■ **What is required**:
The word to look for is "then". Report every line of the entries below that has it.

[Dataset items]
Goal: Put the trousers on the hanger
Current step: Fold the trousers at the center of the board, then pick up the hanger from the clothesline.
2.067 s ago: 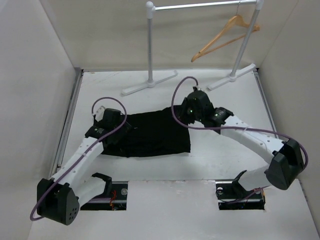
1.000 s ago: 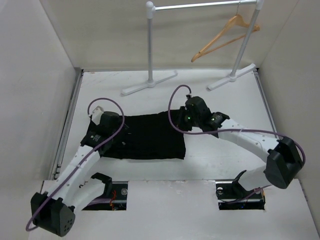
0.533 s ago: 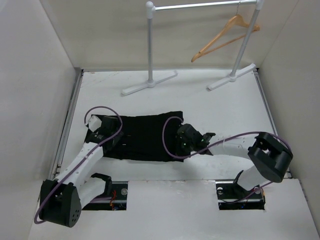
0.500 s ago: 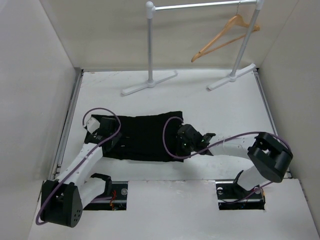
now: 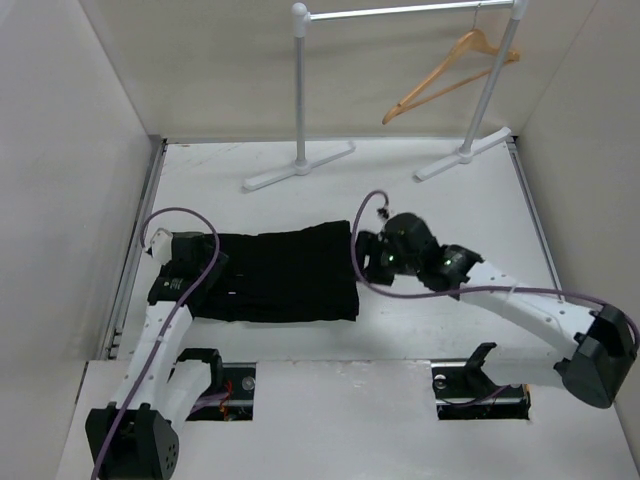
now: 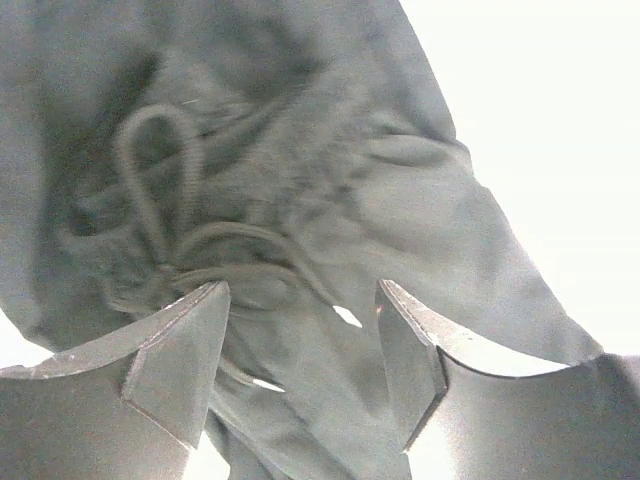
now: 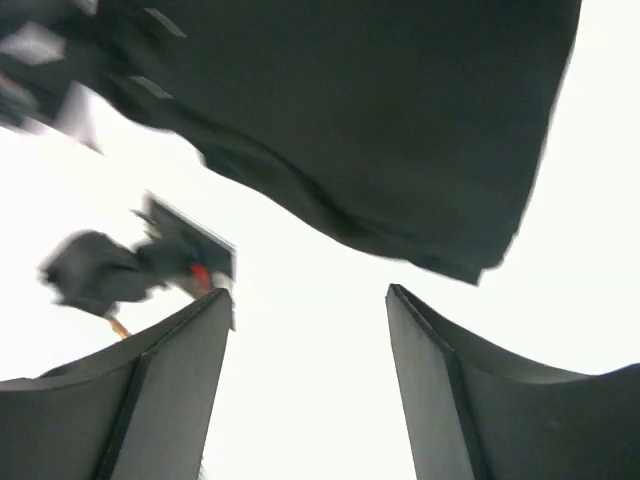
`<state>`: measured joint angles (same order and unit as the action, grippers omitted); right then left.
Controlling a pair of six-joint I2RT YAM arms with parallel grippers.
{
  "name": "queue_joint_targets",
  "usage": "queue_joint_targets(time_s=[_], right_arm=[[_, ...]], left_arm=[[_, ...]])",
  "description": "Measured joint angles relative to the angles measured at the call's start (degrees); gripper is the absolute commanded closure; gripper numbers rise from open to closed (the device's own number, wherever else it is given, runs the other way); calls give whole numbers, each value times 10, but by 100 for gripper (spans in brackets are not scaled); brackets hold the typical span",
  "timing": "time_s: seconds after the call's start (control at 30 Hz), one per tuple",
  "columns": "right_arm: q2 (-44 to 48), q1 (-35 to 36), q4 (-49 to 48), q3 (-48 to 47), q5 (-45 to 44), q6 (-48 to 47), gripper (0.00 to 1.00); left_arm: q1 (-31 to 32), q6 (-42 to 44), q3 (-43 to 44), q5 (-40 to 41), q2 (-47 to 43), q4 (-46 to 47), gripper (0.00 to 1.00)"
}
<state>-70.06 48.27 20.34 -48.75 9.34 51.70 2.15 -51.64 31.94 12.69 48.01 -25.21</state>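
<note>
We see the trousers [image 5: 270,275] lying folded into a flat dark band in the left half of the table [image 5: 440,210], between its left edge and its middle. How the legs are folded we cannot make out, since the black cloth shows almost no detail from above. The hanger [image 5: 448,72] hangs well apart from them on the rail [image 5: 300,90], over the table's back right corner. Its hook is thin and hard to see, and its right tip crosses the rail's right upright.

The left gripper [image 6: 302,285] sits at the left end of the trousers. From above, its tips are hidden under the end of the left arm [image 5: 165,290] and a loop of purple cable [image 5: 178,209]. Its own camera shows the fingers [image 6: 175,355] spread, with wrinkled cloth and a drawstring [image 6: 150,190] beneath and between them. The cloth is not pinched, so we call this gripper released. Whether the tips touch the cloth we cannot tell.

The right gripper [image 7: 308,295] is just beside the right end of the trousers. Its camera, which is blurred, shows its two fingers wide apart with only bare table between them. The edge of the cloth lies beyond the tips, not touching them. This gripper is released and holds nothing. Some dark shapes [image 7: 100,270] with a red spot at the left of that view are too smeared to name.
</note>
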Motion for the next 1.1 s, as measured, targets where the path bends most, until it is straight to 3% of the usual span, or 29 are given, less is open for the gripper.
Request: queue_joint_targets(time_s=[0.13, 0.23, 0.3, 0.43, 0.5, 0.6, 0.8, 1.1], right_arm=[[13, -89, 33, -117, 7, -53, 76], [-24, -182, 42, -243, 10, -90, 82], [-65, -239, 42, -328, 11, -111, 76], [-172, -334, 30, -490, 10, -136, 44], [-230, -369, 29, -556, 8, -146, 38], [-314, -401, 34, -638, 7, -153, 36], [-424, -420, 54, -731, 6, -159, 36], [-473, -423, 53, -785, 40, -154, 37]], left_arm=[[17, 3, 39, -11, -12, -3, 42], [31, 4, 65, -17, -12, -4, 43], [40, 4, 78, -18, -10, -4, 50], [71, 8, 95, -20, -2, 2, 77], [103, 13, 97, -23, 1, 10, 82], [155, 17, 98, -24, 8, 21, 81], [229, 20, 106, -24, 46, 32, 64], [228, 21, 106, -21, 73, 36, 55]])
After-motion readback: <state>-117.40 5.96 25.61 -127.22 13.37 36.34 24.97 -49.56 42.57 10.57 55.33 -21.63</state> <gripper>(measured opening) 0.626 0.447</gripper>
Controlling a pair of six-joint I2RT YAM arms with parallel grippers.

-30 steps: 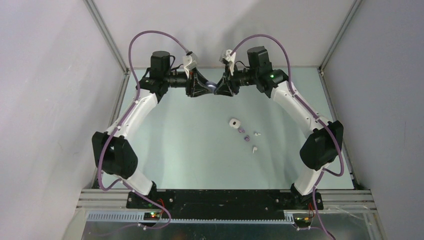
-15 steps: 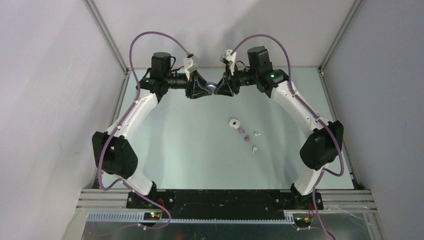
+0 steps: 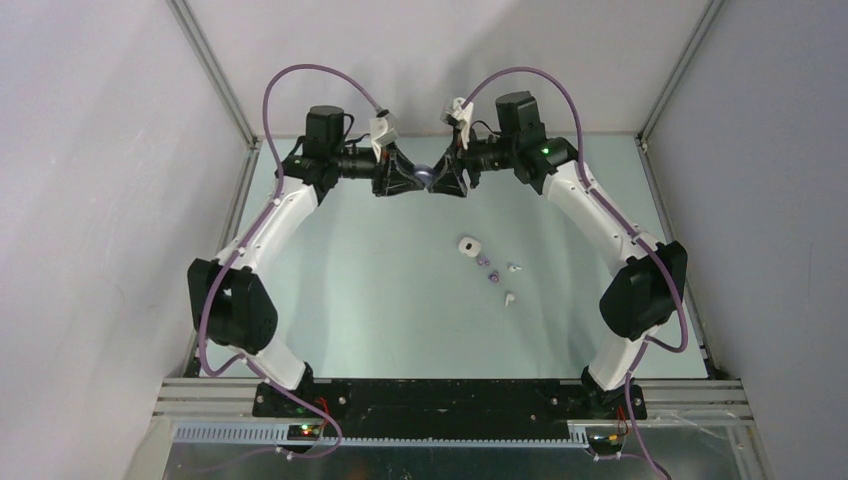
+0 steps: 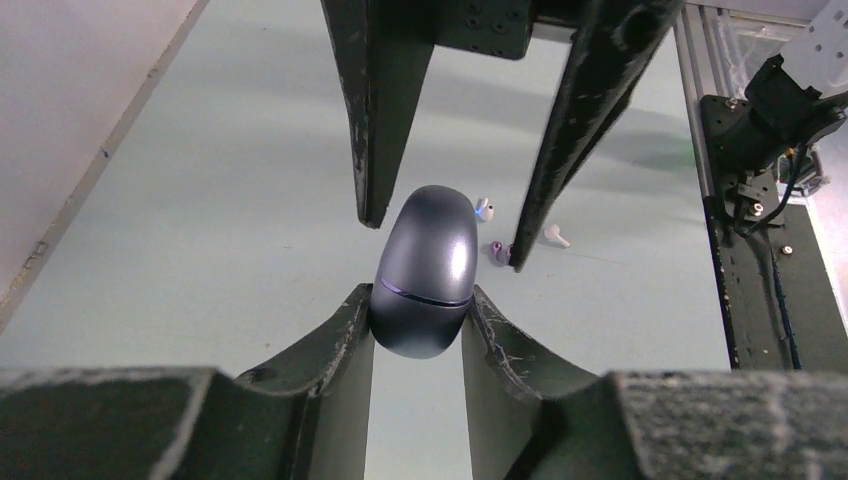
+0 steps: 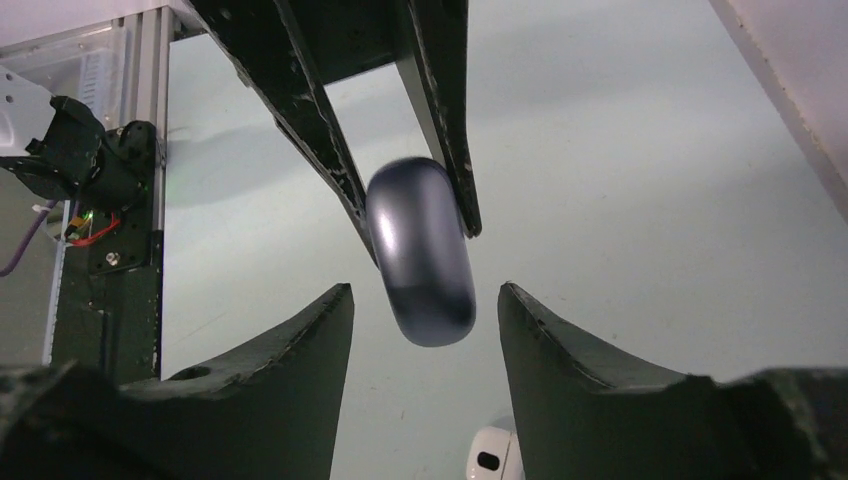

■ **Solution below**:
Current step: Fold the trousers at the center of the board, then pick up the hanger from the clothesline.
`<state>`: measured joint angles (same order and unit as the action, grippers omitted); right then left.

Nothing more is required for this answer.